With the emergence of various information access systems exhibiting increasing complexity, there is a critical need for sound and scalable means of automatic evaluation. To address this challenge, user simulation emerges as a promising solution. This half-day tutorial focuses on providing a thorough understanding of user simulation techniques designed specifically for evaluation purposes. We systematically review major research progress, covering both general frameworks for designing user simulators, and specific models and algorithms for simulating user interactions with search engines, recommender systems, and conversational assistants. We also highlight some important future research directions.
Objectives
The main objective of this tutorial is to provide a systematic overview of research progress in user simulation from the perspective of evaluating information access systems.
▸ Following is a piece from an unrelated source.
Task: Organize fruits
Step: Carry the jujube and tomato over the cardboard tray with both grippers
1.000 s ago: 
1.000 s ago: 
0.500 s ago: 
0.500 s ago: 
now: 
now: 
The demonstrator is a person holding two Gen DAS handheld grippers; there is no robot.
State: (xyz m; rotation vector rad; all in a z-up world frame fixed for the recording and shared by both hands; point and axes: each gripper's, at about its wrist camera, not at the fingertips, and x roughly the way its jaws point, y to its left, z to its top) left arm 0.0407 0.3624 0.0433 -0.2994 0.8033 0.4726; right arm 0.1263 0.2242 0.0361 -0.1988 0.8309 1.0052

We will synthesize scattered research work from multiple research communities on this topic by using general theoretical frameworks, which would allow the participants to see how multiple lines of research are connected, the major high-level issues in user simulation, and the general idea of using simulation to evaluate information access systems. We will also systematically cover many specific simulation techniques, with a focus on those that may be employed to undertake evaluation of three major types of information access systems, specifically, search engines, recommender system, and conversational assistants, in order to (1) estimate how well they will perform under various circumstances, and (2) analyze how performance changes under different conditions and user behaviors. We will make our discussions as generic as possible so that those working on other types of interactive systems or applications of assistive AI would also find it useful.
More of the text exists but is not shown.